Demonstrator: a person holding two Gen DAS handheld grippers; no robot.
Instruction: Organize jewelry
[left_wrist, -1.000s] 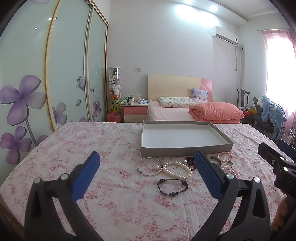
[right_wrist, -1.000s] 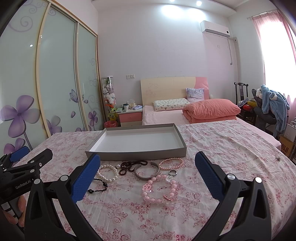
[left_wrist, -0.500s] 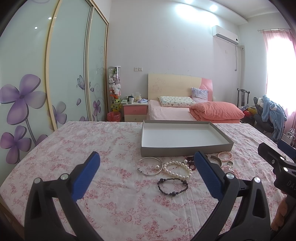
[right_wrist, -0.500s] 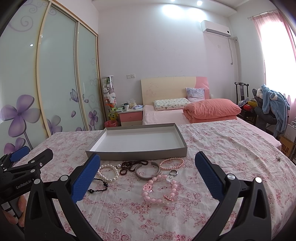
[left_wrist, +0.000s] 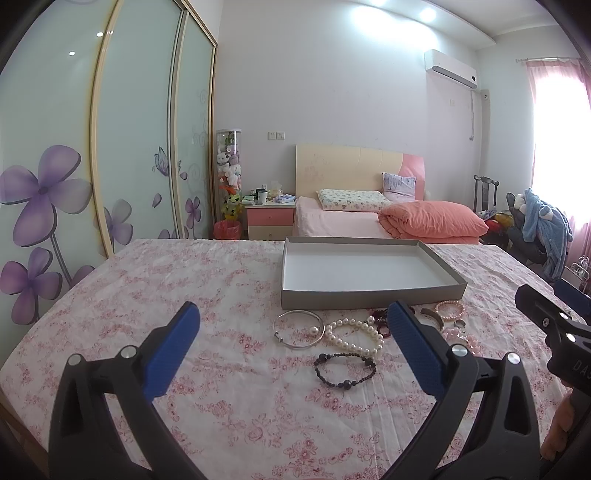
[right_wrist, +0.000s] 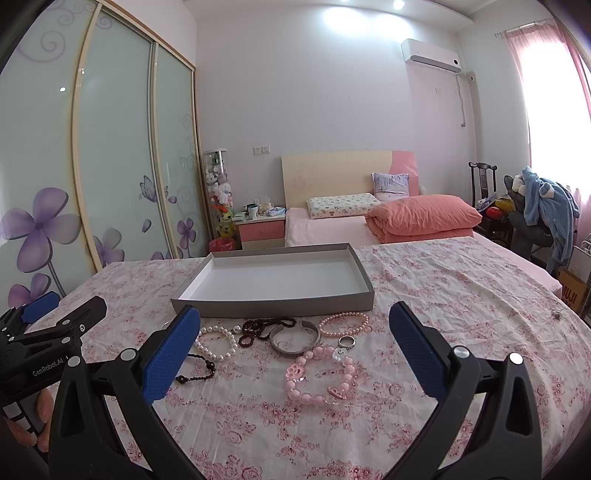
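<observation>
I am only starting: the gray tray (right_wrist: 273, 308) is sitting empty on the floral cloth (right_wrist: 443, 295), and every piece of jewelry is lying on the cloth just in front of its near wall. I am holding my left gripper (left_wrist: 291, 347) and right gripper (right_wrist: 293, 350) above the cloth, both spread wide and gripping nothing. From the right wrist view, the pink bead bracelet (right_wrist: 319, 380) is lying nearest, with the ring (right_wrist: 347, 341), silver cuff (right_wrist: 293, 338), pale pink bracelet (right_wrist: 343, 324), dark red beads (right_wrist: 262, 328) and pearl bracelet (right_wrist: 218, 341) beyond. From the left, the silver bangle (left_wrist: 298, 329) and black bracelet (left_wrist: 345, 371) are waiting too. By my judgement, everything is left to move.
</observation>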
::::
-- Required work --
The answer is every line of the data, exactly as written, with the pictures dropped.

-- Response for this exercise --
Demonstrator: a person holding two Gen DAS handheld grippers; no robot.
Instruction: Organize jewelry
[left_wrist, -1.000s] 
[right_wrist, -1.000s] 
[left_wrist, -0.500s] 
[right_wrist, -0.500s] 
[left_wrist, +0.000s] 
[right_wrist, +0.000s] 
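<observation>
I am only starting: the gray tray (right_wrist: 273, 308) is sitting empty on the floral cloth (right_wrist: 443, 295), and every piece of jewelry is lying on the cloth just in front of its near wall. I am holding my left gripper (left_wrist: 291, 347) and right gripper (right_wrist: 293, 350) above the cloth, both spread wide and gripping nothing. From the right wrist view, the pink bead bracelet (right_wrist: 319, 380) is lying nearest, with the ring (right_wrist: 347, 341), silver cuff (right_wrist: 293, 338), pale pink bracelet (right_wrist: 343, 324), dark red beads (right_wrist: 262, 328) and pearl bracelet (right_wrist: 218, 341) beyond. From the left, the silver bangle (left_wrist: 298, 329) and black bracelet (left_wrist: 345, 371) are waiting too. By my judgement, everything is left to move.
</observation>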

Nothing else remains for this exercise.